The answer to Bollywood’s ills is actually simple. Stories – or lack thereof.
India is a film-hungry country and its popular culture is heavily dominated by its film industries, especially Bollywood. Nothing – not calls for bans, not even public health worries – can stop the average Indian fan from watching a movie that ticks all the right boxes.
Prior to over-the-top (OTT) services, the bulk of Bollywood funding was spent on producing cliched movies dependent on big, supposedly reliable stars. Going to the cinema to watch a movie – any movie – was the norm. Indian television series have never had the kind of audience enjoyed by Western channels.
Now, however, the variety of content on OTT platforms is virtually endless, and Indian viewers can gorge themselves on international productions like House of the Dragon, the recently released Game of Thrones prequel that broke records for HBO. With this exposure, why should the viewer go to the cinema to watch unimaginative movies with zero value?
This is where OTT platforms hold valuable lessons for mainstream Bollywood. The rich bouquet of content available on streaming platforms did not come out of nowhere.
OTT services have made it easier for filmmakers to work with lesser-known but talented actors on a wider range of narratives than traditional Bollywood allows. This democratization of the industry has dealt a severe blow to bad storytelling. The competition is also high since the audience is global and not just Indian: this helps control the quality and push the boundaries with the type of stories coming out of the industry.
Pay is fairer and more moderate, so writers, directors, cinematographers, producers and entry-level actors – including women and people from less-represented communities – don’t struggle for creative talent as much as they do. were doing in a previously unregulated industry. For example, as an outsider to the industry with no connections, I had the opportunity to meet, chat and work with Bollywood veterans that would have been unimaginable even five years ago. So have countless writers, cinematographers, directors, and producers who would have struggled for steady work without OTT platforms.
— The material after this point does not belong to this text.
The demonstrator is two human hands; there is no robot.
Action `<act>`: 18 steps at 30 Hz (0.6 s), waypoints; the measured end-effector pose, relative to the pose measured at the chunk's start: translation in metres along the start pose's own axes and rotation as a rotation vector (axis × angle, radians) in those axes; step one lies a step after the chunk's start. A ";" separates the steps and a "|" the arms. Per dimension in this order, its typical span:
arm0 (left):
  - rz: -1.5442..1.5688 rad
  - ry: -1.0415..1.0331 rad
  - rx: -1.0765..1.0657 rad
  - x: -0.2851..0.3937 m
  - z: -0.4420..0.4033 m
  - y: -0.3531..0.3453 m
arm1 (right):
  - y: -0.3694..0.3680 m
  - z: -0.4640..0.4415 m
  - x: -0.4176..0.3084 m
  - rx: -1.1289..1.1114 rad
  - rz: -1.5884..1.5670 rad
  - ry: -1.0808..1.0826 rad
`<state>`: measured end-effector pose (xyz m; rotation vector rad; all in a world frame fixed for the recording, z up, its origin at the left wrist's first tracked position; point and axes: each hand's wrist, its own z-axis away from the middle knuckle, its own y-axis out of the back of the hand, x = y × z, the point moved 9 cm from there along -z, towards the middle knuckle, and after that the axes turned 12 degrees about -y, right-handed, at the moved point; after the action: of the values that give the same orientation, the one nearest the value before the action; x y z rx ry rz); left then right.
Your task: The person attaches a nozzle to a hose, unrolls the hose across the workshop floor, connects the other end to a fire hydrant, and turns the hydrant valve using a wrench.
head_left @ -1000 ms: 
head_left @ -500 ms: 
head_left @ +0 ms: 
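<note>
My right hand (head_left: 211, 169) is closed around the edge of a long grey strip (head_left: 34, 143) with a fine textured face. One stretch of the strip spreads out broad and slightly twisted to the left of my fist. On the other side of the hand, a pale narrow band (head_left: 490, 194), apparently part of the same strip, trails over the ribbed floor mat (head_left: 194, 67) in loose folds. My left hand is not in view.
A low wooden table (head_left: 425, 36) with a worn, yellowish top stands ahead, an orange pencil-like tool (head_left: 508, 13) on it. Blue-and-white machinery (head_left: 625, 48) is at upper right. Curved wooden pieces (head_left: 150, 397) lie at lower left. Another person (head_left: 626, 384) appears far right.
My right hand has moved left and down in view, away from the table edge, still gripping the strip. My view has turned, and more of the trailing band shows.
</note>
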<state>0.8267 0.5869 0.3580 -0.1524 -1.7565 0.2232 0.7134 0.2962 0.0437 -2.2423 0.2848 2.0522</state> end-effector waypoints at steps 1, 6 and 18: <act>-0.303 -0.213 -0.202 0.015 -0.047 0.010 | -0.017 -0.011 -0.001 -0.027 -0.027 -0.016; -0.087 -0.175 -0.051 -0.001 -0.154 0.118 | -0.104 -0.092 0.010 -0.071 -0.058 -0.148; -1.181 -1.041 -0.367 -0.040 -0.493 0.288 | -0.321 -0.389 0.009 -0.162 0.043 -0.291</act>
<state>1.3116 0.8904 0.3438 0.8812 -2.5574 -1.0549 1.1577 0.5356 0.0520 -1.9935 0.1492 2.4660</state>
That’s not to say that mainstream Bollywood theatrical releases can’t aim for the success of their South Indian counterparts in the months and years to come. This means that the old Bollywood formula no longer works.
A well-told story is key. In fact, South Indian writers and directors point out that this is where their industry shines – the ability to stay rooted in the masses by constantly addressing the common man’s dilemma. RRR and Ponniyan Selvan are larger than life narratives built around real historical events that Indian cinema has traditionally ignored. Kantara, likewise, highlights the animist beliefs of parts of the coastal state of Karnataka that much of India has never known.
Hindi cinema could also be looking inside for answers from the kinds of stories that have resonated with audiences this year. These include films such as Jugjugg Jeeyo, which deals with marital strife arising from wives being more successful than their husbands; Bhool Bhulaiyaa 2, an entertaining comedy horror film; and Gangubai Kathiawadi, a crime drama based on the life of a mafia queen. Gangubai even became a surprise hit in Thailand.
Bollywood must follow the path of change to survive. He must listen to what the public has to say. The goal is to provide variety – the kind that covers all aspects of the storytelling spectrum.
India is a diverse country with thousands of years of stories to tell. We have to respect the average Indian’s desire for a good story – an interesting, relatable and exciting story. It’s the only way to stay relevant. And to survive.
The opinions expressed in this article are those of the author and do not necessarily reflect the editorial position of Al Jazeera.